::: Input data
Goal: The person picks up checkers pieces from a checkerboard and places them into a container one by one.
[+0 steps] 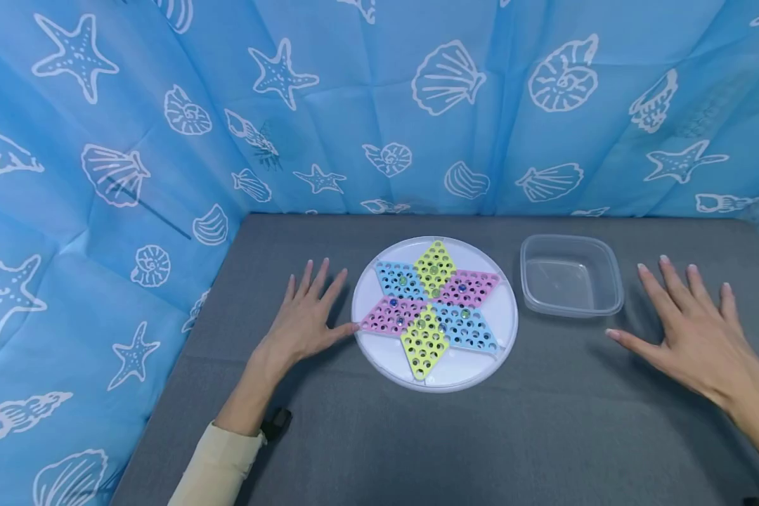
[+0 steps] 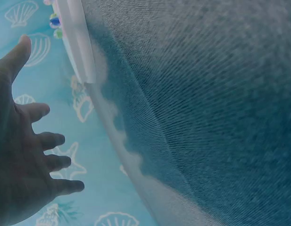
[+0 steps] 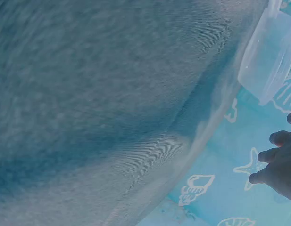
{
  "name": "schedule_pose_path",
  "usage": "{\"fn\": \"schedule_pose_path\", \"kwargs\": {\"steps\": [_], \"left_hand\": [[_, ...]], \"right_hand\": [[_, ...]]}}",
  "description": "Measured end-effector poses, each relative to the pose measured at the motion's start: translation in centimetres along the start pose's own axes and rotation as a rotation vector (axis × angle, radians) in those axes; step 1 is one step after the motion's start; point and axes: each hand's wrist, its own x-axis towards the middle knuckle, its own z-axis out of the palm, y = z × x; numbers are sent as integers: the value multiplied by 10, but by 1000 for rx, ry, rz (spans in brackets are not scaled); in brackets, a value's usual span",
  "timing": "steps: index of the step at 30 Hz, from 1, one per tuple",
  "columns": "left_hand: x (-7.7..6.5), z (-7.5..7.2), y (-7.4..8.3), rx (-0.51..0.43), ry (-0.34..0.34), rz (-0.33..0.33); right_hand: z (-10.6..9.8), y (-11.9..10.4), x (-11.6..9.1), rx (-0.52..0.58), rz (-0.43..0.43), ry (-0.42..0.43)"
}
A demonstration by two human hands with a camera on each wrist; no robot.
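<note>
A round white Chinese checkers board (image 1: 379, 358) lies on the grey table, its star of yellow, pink and blue points full of holes. Several glass marbles (image 1: 462, 287) sit scattered in those holes. My left hand (image 1: 306, 320) is spread just left of the board, thumb tip right at its rim, holding nothing. To the board's right stands a clear plastic container (image 1: 572, 309) with no lid on it. My right hand (image 1: 702, 334) is spread to the right of that container, fingers apart and nothing in them. In the left wrist view, the board's edge (image 2: 81, 42) shows beyond the thumb.
A grey cloth (image 1: 512, 436) covers the table. Behind it and along the left hangs a blue curtain (image 1: 354, 84) with white shells and starfish. A dark strap (image 1: 277, 424) sits at the left wrist, by a cream sleeve (image 1: 218, 464).
</note>
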Motion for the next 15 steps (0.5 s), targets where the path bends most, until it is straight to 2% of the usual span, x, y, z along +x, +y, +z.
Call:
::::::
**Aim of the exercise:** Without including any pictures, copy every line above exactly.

**Solution to the problem:**
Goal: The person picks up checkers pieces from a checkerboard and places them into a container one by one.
[+0 steps] 
[+0 steps] 
[+0 steps] 
{
  "name": "schedule_pose_path",
  "usage": "{\"fn\": \"schedule_pose_path\", \"kwargs\": {\"steps\": [_], \"left_hand\": [[_, ...]], \"right_hand\": [[_, ...]]}}",
  "description": "Measured end-effector poses, each relative to the pose measured at the motion's start: translation in centimetres along the start pose's own axes and rotation as a rotation vector (axis × angle, radians) in those axes; step 1 is one step after the motion's start; point and axes: each hand's wrist, its own x-axis towards the middle knuckle, its own z-axis out of the palm, y = z × x; numbers are sent as integers: the value multiplied by 10, but by 1000 for rx, ry, rz (spans in brackets are not scaled); in brackets, a value's usual span",
  "timing": "steps: index of the step at 30 Hz, from 1, one per tuple",
  "columns": "left_hand: x (-7.7..6.5), z (-7.5..7.2), y (-7.4..8.3), rx (-0.51..0.43), ry (-0.34..0.34), rz (-0.33..0.33); right_hand: z (-10.6..9.8), y (-11.9..10.4), x (-11.6..9.1), rx (-0.52..0.58), rz (-0.43..0.43), ry (-0.42..0.43)"
}
A demonstration by two human hands with a camera on each wrist; no robot.
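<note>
A round white Chinese checkers board (image 1: 379, 358) lies on the grey table, its star of yellow, pink and blue points full of holes. Several glass marbles (image 1: 462, 287) sit scattered in those holes. My left hand (image 1: 306, 320) is spread just left of the board, thumb tip right at its rim, holding nothing. To the board's right stands a clear plastic container (image 1: 572, 309) with no lid on it. My right hand (image 1: 702, 334) is spread to the right of that container, fingers apart and nothing in them. In the left wrist view, the board's edge (image 2: 81, 42) shows beyond the thumb.
A grey cloth (image 1: 512, 436) covers the table. Behind it and along the left hangs a blue curtain (image 1: 354, 84) with white shells and starfish. A dark strap (image 1: 277, 424) sits at the left wrist, by a cream sleeve (image 1: 218, 464).
</note>
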Motion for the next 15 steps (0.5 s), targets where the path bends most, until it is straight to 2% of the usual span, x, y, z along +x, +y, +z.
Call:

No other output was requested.